### What the exercise asks
Please copy, exactly as they appear below, the lines from the one containing "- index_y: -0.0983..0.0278" through the one containing "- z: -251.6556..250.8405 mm".

### Dataset excerpt

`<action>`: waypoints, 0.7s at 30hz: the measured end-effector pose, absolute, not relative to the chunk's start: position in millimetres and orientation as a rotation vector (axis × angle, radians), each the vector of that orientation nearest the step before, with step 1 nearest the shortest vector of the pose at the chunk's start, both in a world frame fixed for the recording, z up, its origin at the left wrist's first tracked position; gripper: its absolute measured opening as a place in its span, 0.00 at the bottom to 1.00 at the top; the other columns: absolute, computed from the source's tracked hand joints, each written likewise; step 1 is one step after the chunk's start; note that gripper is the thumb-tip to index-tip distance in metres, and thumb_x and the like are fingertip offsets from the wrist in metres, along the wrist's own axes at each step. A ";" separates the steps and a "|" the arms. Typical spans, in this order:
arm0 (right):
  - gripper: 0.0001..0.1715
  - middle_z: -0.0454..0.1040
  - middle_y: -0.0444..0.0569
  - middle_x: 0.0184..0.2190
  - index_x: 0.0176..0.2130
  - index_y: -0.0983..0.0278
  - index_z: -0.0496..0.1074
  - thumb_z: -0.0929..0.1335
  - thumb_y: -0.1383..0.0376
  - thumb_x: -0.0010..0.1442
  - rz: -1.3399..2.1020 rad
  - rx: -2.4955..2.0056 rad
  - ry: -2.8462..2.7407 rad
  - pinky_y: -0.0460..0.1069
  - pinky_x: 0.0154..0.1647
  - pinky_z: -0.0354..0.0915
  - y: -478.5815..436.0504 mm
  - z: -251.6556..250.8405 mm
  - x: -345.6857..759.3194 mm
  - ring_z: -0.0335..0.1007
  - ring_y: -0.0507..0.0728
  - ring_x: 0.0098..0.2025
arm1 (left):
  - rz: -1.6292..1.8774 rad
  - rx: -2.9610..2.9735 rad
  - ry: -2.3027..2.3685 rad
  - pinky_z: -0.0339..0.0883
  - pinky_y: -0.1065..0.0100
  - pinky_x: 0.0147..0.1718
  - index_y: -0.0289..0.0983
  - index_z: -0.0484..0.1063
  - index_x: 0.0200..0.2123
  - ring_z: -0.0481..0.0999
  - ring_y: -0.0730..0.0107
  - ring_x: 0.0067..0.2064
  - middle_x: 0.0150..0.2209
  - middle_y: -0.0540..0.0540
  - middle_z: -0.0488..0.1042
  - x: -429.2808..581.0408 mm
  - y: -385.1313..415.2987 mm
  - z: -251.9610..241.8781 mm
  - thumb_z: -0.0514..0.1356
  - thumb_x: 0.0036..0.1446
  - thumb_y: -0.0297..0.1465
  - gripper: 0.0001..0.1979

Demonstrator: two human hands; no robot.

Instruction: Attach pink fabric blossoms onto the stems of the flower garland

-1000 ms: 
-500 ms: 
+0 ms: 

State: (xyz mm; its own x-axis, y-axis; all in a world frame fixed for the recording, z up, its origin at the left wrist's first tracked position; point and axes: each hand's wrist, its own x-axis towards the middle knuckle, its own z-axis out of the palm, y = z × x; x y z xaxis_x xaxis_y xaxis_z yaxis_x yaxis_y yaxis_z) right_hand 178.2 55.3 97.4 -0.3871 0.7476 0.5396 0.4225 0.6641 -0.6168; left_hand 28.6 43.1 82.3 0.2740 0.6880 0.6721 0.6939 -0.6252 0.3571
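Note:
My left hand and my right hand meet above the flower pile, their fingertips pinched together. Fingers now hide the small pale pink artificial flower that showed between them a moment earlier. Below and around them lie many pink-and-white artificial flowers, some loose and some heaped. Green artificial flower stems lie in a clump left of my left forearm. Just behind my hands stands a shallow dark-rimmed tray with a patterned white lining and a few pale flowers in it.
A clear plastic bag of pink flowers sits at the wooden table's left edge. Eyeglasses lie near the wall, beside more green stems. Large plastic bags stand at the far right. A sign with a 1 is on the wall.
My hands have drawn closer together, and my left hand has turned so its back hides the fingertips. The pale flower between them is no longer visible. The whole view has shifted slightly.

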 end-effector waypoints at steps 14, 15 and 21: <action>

### Exercise answer
  - index_y: -0.0983..0.0278
  - index_z: -0.0496..0.1074
  - thumb_z: -0.0929..0.1335
  - thumb_y: -0.1383..0.0376
  - thumb_x: -0.0010..0.1442
  - rz: -1.3399..2.1020 rad
  - rx: -2.4955..2.0056 rad
  - ry: -2.8462..2.7407 rad
  - pinky_y: -0.0460..0.1069
  - pinky_x: 0.0154..0.1647
  - pinky_z: -0.0354..0.0915
  - y: -478.5815..436.0504 mm
  - z: -251.6556..250.8405 mm

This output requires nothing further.